Meu coração apertou um pouco.
— Só não me diga que é algo ruim... — brinquei.
— É porque combinamos de passar o fim de semana na casa de praia com o pessoal, mas... surgiu uma viagem de negócios e precisamos estar lá no sábado. Vamos ter que sair daqui na sexta — ele disse, com aquela tranquilidade que só ele tinha.
— Viagem a negócios? Pra onde? E como assim, eu não sabia disso? — perguntei, arqueando as sobrancelhas, um misto de curiosidade e leve frustração.
— Foi de última hora, amor. É na Itália. Estamos fechando uma parceria com uma fabricante italiana de carros de luxo. A filial deles precisa de uma nova linha de veículos de alta performance, e bom... precisamos negociar diretamente com a fábrica — ele explicou, como se fosse algo normal trocar um fim de semana na praia por uma negociação de carros na Itália.
Franzi os lábios, tentando digerir a ideia de que nossos planos seriam trocados.
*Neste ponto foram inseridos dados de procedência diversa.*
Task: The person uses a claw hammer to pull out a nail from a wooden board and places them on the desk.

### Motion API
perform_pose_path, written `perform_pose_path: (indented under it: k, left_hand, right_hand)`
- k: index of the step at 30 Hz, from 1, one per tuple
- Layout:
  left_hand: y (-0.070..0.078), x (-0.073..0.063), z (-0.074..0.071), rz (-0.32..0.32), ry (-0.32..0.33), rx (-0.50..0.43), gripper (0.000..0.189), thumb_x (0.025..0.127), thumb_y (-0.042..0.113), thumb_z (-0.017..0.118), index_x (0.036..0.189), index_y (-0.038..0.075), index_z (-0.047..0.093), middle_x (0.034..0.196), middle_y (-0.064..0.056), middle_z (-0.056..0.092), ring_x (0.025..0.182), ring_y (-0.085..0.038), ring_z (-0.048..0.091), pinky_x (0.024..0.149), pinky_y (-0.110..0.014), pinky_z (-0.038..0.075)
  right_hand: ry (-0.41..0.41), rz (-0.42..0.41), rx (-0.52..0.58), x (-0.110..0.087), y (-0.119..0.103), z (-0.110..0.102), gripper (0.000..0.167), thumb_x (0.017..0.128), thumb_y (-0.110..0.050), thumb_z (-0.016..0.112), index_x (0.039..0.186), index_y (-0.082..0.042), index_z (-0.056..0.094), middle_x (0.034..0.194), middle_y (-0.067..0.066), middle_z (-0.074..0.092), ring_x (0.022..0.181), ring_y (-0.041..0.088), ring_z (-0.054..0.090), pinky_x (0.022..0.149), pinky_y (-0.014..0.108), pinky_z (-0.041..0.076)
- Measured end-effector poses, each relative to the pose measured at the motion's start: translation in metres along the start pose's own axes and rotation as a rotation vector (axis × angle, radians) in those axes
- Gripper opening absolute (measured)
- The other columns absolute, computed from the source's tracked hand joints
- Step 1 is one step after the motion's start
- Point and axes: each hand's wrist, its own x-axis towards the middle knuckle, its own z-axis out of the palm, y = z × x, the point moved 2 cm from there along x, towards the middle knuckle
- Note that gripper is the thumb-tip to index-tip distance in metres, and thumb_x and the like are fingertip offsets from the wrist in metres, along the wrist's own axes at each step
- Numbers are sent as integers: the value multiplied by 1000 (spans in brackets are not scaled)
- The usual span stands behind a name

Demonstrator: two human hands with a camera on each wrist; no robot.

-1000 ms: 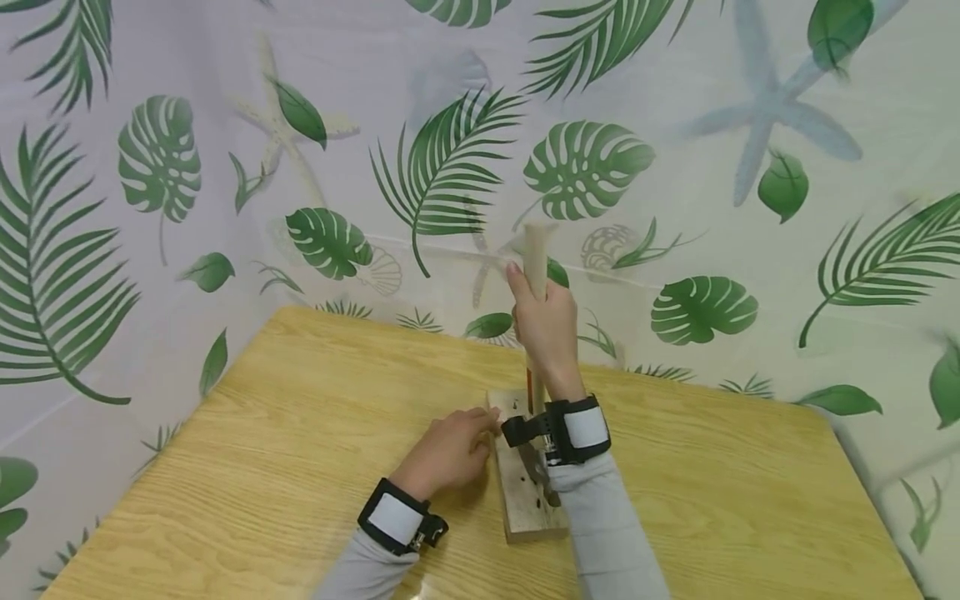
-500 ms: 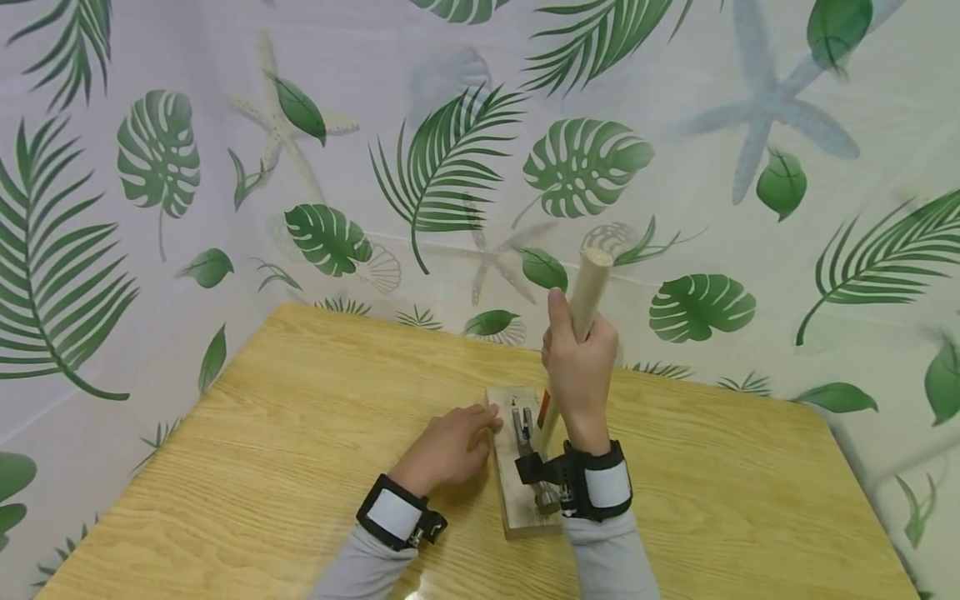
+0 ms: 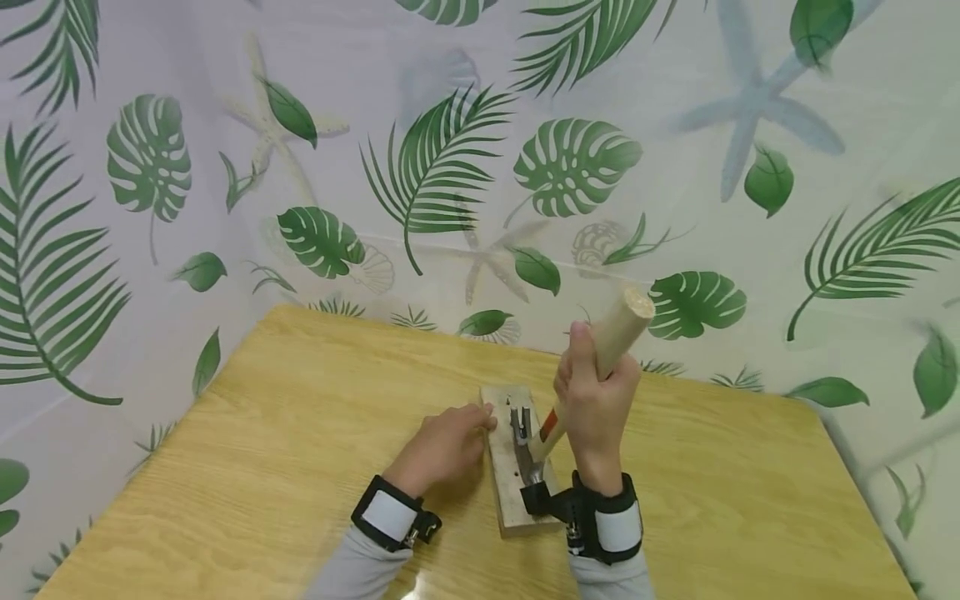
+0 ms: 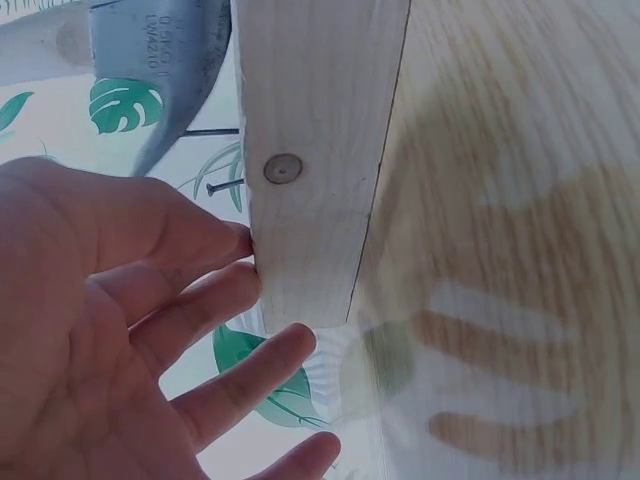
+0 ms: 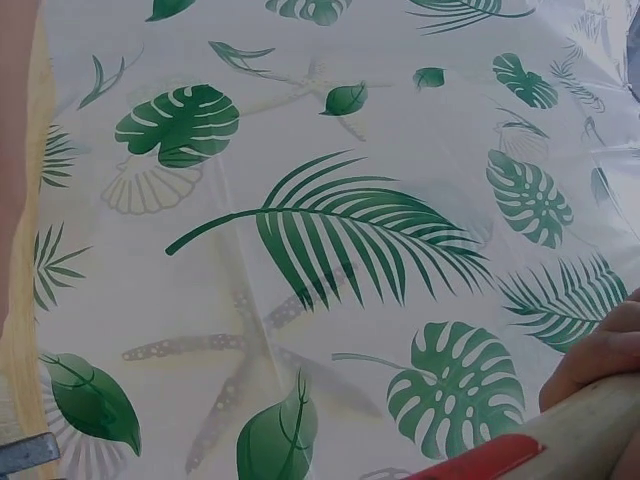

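Observation:
On the table lies a short wooden board (image 3: 513, 518) with several small dark marks or holes in its top. My left hand (image 3: 444, 446) rests its fingertips against the board's left side, fingers extended. My right hand (image 3: 597, 421) grips the wooden handle of a claw hammer (image 3: 626, 325), thumb along the handle. The handle leans right and towards me, and the steel head lies low over the board, claw pointing away from me. Two nails stick out of the board in the left wrist view: one thin nail (image 4: 212, 132) meets the claw, another nail (image 4: 224, 186) stands beside it.
The yellow wood-grain table (image 3: 337, 400) runs back to a white leaf-patterned cloth (image 3: 450, 317) hanging behind it. Each wrist wears a black strap with a small camera; the right one (image 3: 536, 498) overlaps the board's near end in the head view.
My right hand has moved right and towards me, tipping the hammer handle from nearly upright to a clear slant. The head stays over the board. My left hand has kept its place.

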Motion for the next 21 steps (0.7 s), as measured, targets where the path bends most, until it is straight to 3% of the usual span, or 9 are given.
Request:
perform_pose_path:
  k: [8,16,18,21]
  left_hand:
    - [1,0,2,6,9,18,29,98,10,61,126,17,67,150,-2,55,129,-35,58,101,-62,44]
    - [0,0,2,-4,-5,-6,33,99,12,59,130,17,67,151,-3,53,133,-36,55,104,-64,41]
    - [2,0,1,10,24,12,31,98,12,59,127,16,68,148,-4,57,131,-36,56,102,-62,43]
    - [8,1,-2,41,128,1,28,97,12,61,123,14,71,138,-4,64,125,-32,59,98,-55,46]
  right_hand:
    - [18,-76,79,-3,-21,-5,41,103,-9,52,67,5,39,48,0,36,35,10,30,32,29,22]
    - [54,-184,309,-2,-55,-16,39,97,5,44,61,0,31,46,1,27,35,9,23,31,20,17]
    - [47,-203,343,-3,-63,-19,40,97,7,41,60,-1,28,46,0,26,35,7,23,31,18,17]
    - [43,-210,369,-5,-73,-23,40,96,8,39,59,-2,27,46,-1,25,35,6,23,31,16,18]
— Não dá pra adiar? Já combinamos tudo com o pessoal, e agora vamos desmanchar tudo assim, do nada? — perguntei, cruzando os braços, fazendo uma pequena careta. Logo depois, uma dúvida surgiu. — Pera aí... E por que o Marcos não vai? Ele está sempre nessas negociações — acrescentei, franzindo o cenho.
— Não tem como adiar. E o Marcos... — ele deu de ombros — está atolado com os preparativos do casamento. Achei melhor deixar ele fora dessa, sabe? Ele precisa descansar um pouco. — Isaque sorriu de canto, tentando amenizar a situação, e eu acabei assentindo. Fazia sentido, com o casamento de Marcos chegando, melhor deixar ele focar nisso.
Soltei um suspiro.
— Tudo bem, me rendo. Mas, só pra você saber, está me devendo um fim de semana na praia! — brinquei, apontando o dedo em sua direção.
Ele riu, aquele riso galante de sempre, e me puxou pela cintura.
— Terá todos os finais de semana na praia que quiser, meu amor — respondeu, a voz carregada de charme.
Antes que eu pudesse responder, ouvimos Luisa nos chamar para o almoço. Ele enlaçou o braço no meu pescoço, me puxando para mais perto enquanto caminhávamos em direção à cozinha.
— Então... — disse ele, com um sorriso travesso. — Andiamo in Italia, amore mio!